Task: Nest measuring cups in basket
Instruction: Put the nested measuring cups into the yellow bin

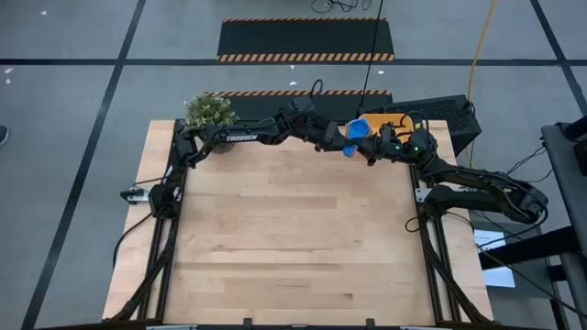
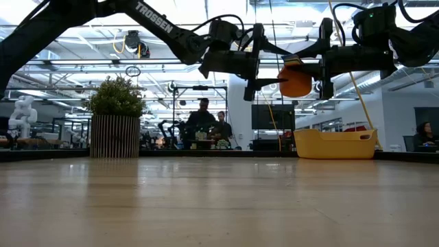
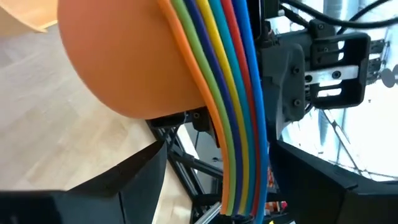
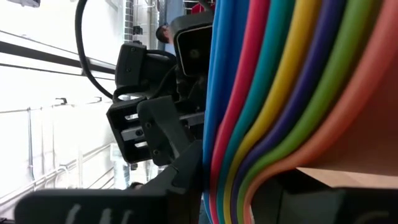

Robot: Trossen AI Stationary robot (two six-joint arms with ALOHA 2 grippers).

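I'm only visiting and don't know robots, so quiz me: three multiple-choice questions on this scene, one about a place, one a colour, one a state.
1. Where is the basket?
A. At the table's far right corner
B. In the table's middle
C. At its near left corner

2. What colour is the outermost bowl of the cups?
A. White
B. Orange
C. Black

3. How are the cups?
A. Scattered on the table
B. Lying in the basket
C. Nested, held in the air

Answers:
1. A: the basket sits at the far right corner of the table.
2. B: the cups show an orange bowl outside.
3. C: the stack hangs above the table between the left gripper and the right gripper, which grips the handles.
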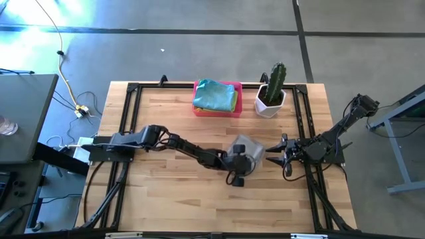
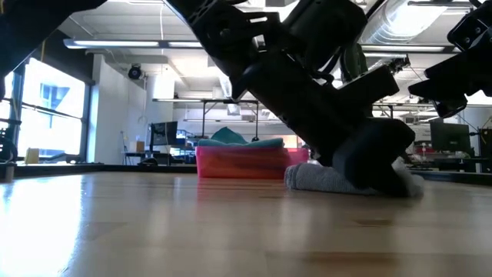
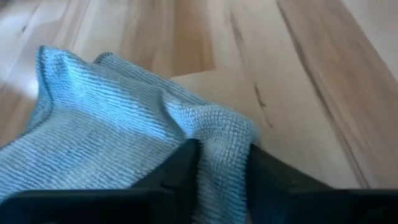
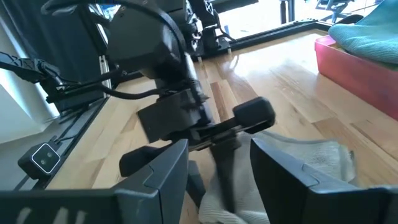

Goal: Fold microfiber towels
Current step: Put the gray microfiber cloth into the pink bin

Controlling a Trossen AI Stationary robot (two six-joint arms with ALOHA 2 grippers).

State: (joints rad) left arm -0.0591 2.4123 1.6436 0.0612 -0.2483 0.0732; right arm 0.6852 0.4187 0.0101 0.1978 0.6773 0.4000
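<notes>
A grey microfiber towel lies bunched on the wooden table, a little right of its middle. My left gripper reaches in from the table's left and is shut on the towel. In the low view the towel rests on the table under the dark gripper. My right gripper waits just right of the towel, open and holding nothing. Other towels, teal on top, lie stacked in a pink tray at the far edge. My left gripper pinches a raised fold of the towel between its two fingers; one layer or several, I cannot tell. The fingers slant down from the table's left. The rest of the towel lies slack and rumpled on the table.
A potted cactus in a white pot stands right of the pink tray at the far edge. A black metal frame runs around the tabletop. Bare wood lies toward the near edge and the left half.
</notes>
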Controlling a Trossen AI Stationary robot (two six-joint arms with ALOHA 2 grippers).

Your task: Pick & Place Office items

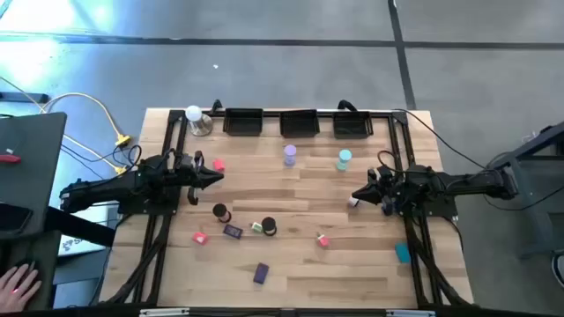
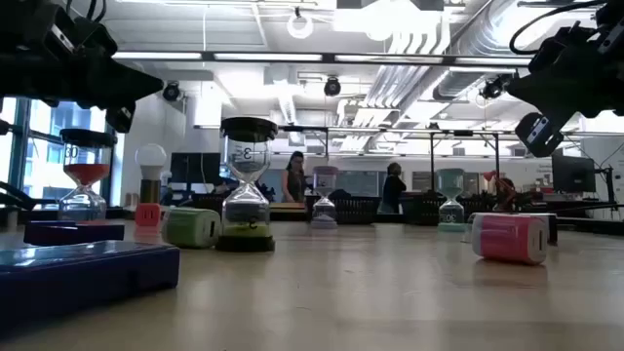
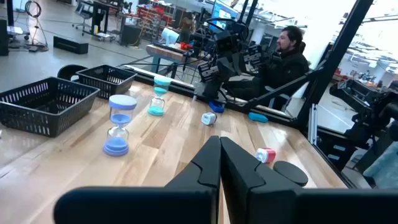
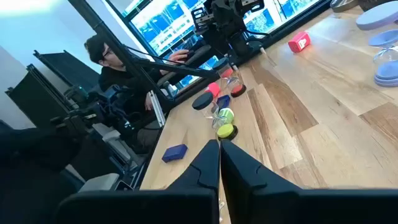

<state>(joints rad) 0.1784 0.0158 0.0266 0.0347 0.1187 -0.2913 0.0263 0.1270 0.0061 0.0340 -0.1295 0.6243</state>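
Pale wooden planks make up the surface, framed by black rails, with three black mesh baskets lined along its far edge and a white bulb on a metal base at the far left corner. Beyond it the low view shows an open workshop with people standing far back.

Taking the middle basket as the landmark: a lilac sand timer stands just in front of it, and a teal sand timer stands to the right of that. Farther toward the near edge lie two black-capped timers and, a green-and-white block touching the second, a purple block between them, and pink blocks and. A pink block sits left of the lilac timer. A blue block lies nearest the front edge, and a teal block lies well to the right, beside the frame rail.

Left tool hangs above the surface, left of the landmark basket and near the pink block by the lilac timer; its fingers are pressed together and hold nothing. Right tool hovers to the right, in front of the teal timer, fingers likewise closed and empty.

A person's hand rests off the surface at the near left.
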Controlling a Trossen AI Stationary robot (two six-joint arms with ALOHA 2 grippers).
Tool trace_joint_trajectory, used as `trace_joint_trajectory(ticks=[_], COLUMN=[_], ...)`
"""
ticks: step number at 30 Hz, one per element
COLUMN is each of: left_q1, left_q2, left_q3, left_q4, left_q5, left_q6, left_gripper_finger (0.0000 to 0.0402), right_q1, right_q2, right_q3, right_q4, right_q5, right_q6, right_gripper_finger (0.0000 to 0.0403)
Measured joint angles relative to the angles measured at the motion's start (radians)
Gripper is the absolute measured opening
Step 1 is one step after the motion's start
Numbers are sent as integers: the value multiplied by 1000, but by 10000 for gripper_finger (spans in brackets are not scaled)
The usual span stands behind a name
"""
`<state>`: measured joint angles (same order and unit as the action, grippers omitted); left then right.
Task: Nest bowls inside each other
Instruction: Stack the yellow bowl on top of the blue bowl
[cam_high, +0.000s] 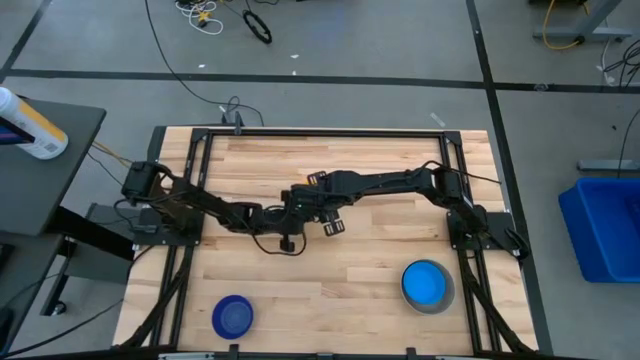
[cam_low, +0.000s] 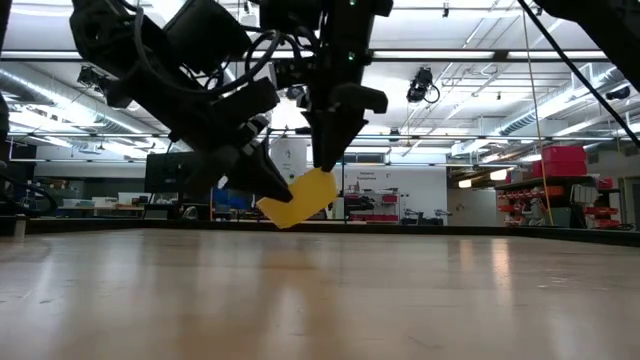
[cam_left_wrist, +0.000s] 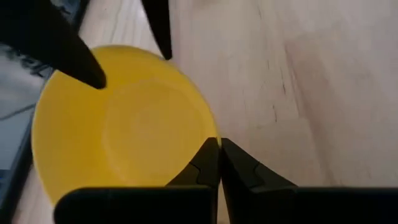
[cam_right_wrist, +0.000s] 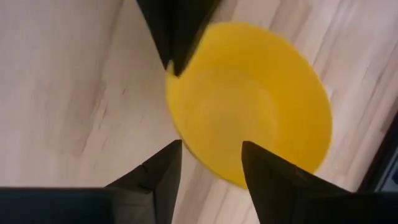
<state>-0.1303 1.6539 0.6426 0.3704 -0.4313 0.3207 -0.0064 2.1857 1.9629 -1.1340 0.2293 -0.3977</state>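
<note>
Holding one yellow bowl (cam_low: 300, 199) by its rim above the middle of the table (cam_high: 350, 270), the left gripper (cam_left_wrist: 217, 149) is clamped tight on it. The right gripper (cam_right_wrist: 210, 158) straddles the opposite rim, fingers spread apart. One dark blue bowl (cam_high: 232, 317) and one light blue bowl (cam_high: 427, 283) nested in one grey bowl (cam_high: 443, 301) sit at the front edge.

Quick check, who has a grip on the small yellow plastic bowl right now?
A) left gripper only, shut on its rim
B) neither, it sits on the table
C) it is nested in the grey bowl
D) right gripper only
A: the left gripper is shut on the rim of the small yellow plastic bowl, held tilted above the wooden table, while the right gripper straddles the opposite rim with its fingers open.
</note>
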Motion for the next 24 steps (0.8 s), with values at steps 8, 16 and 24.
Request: trace_joint_trajectory(ticks=[8,16,24], left_q1=[-41,-46,-105], left_q2=[-47,-51,-181], left_q3=[0,0,2], left_q4=[-19,-29,-17], left_q5=[-31,-80,-117], left_q6=[10,9,67], left_gripper_finger=[5,10,101], right_q1=[-12,5,-16], right_q2=[-3,-2,1], right_q3=[-70,-79,-81], right_q4=[-9,-9,-19], right_q5=[-21,39,112], right_q6=[7,-17,60], right_gripper_finger=[123,8,2])
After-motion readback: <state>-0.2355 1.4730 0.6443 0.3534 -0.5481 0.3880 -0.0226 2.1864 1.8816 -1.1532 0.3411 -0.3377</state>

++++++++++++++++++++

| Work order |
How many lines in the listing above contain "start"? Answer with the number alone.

| Answer area |
2